RECORDS SUPPLIED
# # # #
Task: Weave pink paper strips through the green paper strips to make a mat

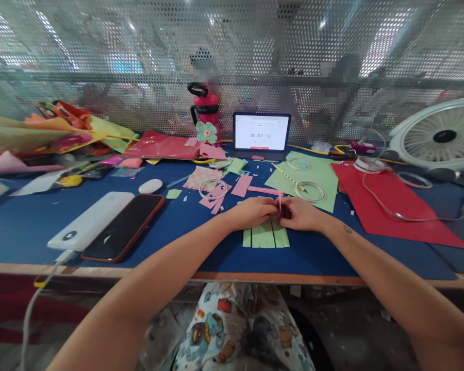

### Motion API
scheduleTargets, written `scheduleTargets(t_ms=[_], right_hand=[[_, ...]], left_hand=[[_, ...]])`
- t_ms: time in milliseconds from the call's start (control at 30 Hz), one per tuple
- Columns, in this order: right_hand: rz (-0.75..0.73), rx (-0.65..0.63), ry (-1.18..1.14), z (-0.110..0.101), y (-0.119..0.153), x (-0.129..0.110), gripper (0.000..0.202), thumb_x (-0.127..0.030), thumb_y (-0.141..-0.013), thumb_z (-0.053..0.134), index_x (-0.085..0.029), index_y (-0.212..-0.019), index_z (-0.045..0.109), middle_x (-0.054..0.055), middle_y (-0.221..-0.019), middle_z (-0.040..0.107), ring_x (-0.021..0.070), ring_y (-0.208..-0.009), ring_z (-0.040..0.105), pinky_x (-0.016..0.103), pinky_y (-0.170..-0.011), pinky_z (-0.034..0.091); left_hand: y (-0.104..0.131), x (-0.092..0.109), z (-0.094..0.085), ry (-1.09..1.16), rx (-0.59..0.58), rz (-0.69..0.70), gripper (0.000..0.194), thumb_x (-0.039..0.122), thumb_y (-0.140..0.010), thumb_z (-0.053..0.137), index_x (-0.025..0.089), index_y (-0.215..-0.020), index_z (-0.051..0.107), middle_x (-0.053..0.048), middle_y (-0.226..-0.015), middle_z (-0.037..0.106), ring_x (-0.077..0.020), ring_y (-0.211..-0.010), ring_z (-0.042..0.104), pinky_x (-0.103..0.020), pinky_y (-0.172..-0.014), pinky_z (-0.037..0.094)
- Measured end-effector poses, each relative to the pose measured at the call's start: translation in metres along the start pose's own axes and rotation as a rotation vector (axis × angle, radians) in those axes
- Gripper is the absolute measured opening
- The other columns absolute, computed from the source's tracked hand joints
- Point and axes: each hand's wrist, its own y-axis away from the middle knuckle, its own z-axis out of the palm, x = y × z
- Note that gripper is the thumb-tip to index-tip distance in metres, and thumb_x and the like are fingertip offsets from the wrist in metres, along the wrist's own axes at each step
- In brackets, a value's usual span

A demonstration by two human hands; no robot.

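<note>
My left hand (253,211) and my right hand (299,212) meet at the middle of the blue table. Between their closed fingertips stands a narrow pink paper strip (280,201), gripped from both sides; its lower part is hidden by the fingers. Under the hands lies a light green paper (266,236), cut into a fringe of strips along its near edge. Just beyond, another pink strip (262,190) lies flat beside a pink paper rectangle (242,186). A roll of tape (310,191) rests on a larger green sheet (327,180) past my right hand.
On the left lie a white power bank (90,219), a phone (124,226) and a white mouse (150,186). A tablet with a timer (261,133) and a pink bottle (206,105) stand at the back. Right are red paper (386,206), a cable and a fan (441,135).
</note>
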Motion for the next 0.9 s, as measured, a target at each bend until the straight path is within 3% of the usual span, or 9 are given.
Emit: scheduleTargets(t_ms=[433, 900], right_hand=[[0.021, 0.011, 0.073, 0.0005, -0.0007, 0.0016, 0.005, -0.017, -0.062, 0.052, -0.017, -0.066, 0.05, -0.002, -0.056, 0.05, 0.0104, -0.051, 0.044, 0.023, -0.051, 0.032], [-0.001, 0.013, 0.033, -0.0014, 0.0005, -0.0018, 0.01, -0.018, -0.064, 0.052, -0.018, -0.074, 0.049, -0.002, -0.063, 0.053, 0.0104, -0.054, 0.045, 0.023, -0.051, 0.031]], left_hand=[[-0.0064, 0.0019, 0.004, -0.093, -0.041, 0.023, 0.015, 0.014, -0.083, 0.047, 0.013, -0.088, 0.061, -0.009, -0.102, 0.06, -0.0186, -0.093, 0.058, -0.029, -0.084, 0.045], [0.0021, -0.0052, 0.0004, -0.052, 0.016, 0.072, 0.015, 0.01, -0.081, 0.048, 0.014, -0.09, 0.06, -0.007, -0.098, 0.061, -0.0166, -0.095, 0.057, -0.026, -0.086, 0.044]])
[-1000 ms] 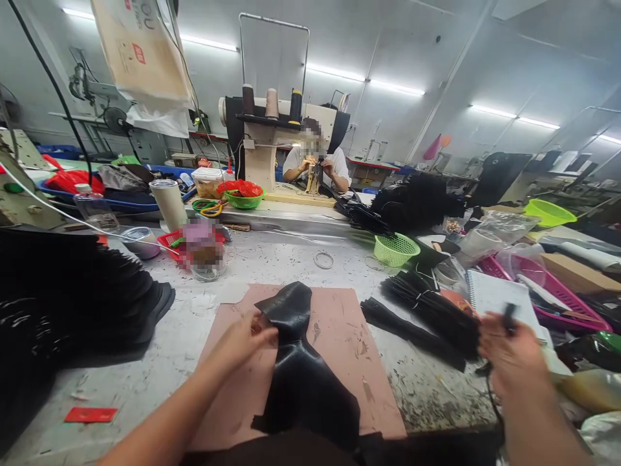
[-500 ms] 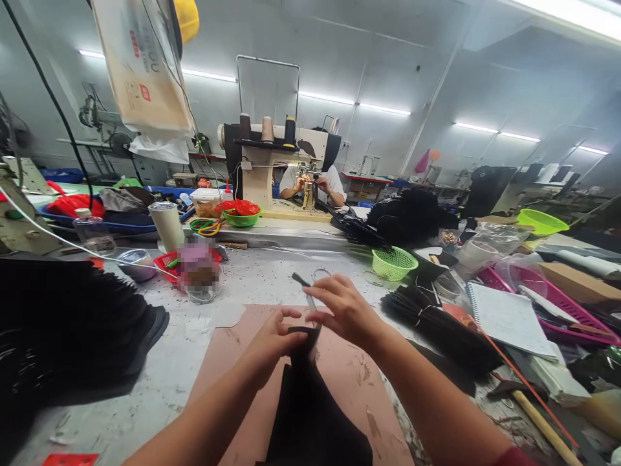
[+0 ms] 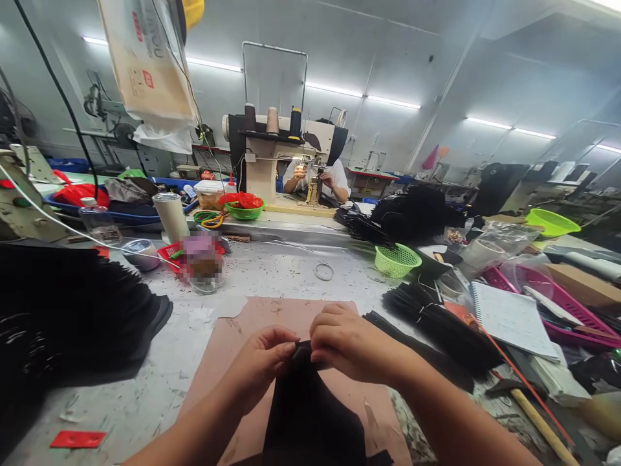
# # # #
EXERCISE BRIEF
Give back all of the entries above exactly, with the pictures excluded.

ANSWER
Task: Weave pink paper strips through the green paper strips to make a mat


### Motion API
scheduleTargets, written `scheduleTargets(t_ms=[_], right_hand=[[_, ...]], left_hand=[[_, ...]])`
- t_ms: time in milliseconds from the call's start (control at 30 Hz), one per tuple
- Columns, in this order: right_hand: rz (-0.75..0.73), rx (-0.65..0.63), ry (-1.18..1.14), z (-0.110..0.101), y (-0.119..0.153), x (-0.129..0.110), gripper (0.000..0.202), thumb_x (-0.127..0.030), thumb_y (-0.141..-0.013), thumb_z (-0.053..0.134), index_x (-0.085..0.029), index_y (-0.212..-0.019), index_z (-0.045..0.109), middle_x (-0.054..0.055), middle_y (-0.221..-0.019), middle_z (-0.040..0.107), ring_x (-0.021..0.070), ring_y (-0.208..-0.009), ring_z (-0.040..0.105), pinky_x (-0.016..0.103), pinky_y (-0.170..-0.011), pinky_z (-0.034..0.091); left_hand: y (-0.104..0.131), x (-0.092..0.109), z (-0.094..0.085), ry (-1.09..1.16), rx (-0.59..0.58), rz (-0.69..0.70), gripper (0.000..0.194), thumb_x (-0.039..0.122), thumb_y (-0.140..0.010), thumb_z (-0.053..0.137), index_x (-0.025..0.089), index_y (-0.215..-0.020), index_z (-0.051..0.107), middle_x (-0.053..0.048), middle_y (-0.226..-0.015), middle_z (-0.037..0.106), ring_x (-0.077..0.020), ring_y (-0.211..-0.010), ring_z (-0.042..0.104), pinky_x (-0.103..0.020), pinky_y (-0.172..-0.014), pinky_z (-0.037..0.094)
- Measured end-effector poses, each relative to the pose measured at the call's start: translation in metres along the start pose's own axes and rotation as a rotation vector (axis × angle, radians) in those axes
- Gripper is the absolute measured opening
- The other columns absolute, computed from the source's tracked hand joints
- Point and axes: each hand's wrist, its own y-axis away from the middle knuckle, its own z-axis out of the palm, x = y × z
- Note that gripper is the thumb-tip to index-tip distance in metres, and thumb_x and the like are fingertip offsets from the wrist in metres, along the wrist's own axes at each step
- In brackets, a value's usual span

A demonstration by two human hands; no robot.

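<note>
My left hand (253,211) and my right hand (299,212) meet at the middle of the blue table. Between their closed fingertips stands a narrow pink paper strip (280,201), gripped from both sides; its lower part is hidden by the fingers. Under the hands lies a light green paper (266,236), cut into a fringe of strips along its near edge. Just beyond, another pink strip (262,190) lies flat beside a pink paper rectangle (242,186). A roll of tape (310,191) rests on a larger green sheet (327,180) past my right hand.
On the left lie a white power bank (90,219), a phone (124,226) and a white mouse (150,186). A tablet with a timer (261,133) and a pink bottle (206,105) stand at the back. Right are red paper (386,206), a cable and a fan (441,135).
</note>
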Motion for the next 0.9 s, as measured, a target at each bend until the straight path is within 3% of the usual span, or 9 are given.
Emit: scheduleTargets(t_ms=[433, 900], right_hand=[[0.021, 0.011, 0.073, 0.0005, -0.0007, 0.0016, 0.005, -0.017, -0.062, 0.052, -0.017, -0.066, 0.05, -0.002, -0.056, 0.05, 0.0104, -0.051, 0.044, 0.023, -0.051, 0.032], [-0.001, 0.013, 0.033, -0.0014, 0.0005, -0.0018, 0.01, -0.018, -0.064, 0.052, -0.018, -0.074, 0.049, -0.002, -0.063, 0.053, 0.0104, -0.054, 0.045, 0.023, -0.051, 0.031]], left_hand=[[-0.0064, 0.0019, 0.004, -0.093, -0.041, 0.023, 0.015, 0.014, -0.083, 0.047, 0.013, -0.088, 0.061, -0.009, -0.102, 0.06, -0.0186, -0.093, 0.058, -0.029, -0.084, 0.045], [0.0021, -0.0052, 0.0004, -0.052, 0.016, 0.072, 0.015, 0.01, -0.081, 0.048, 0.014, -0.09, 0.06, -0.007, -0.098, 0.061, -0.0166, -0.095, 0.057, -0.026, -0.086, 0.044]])
[-1000 ms] 
[-500 ms] 
[+0 ms] 

The output shown is complete.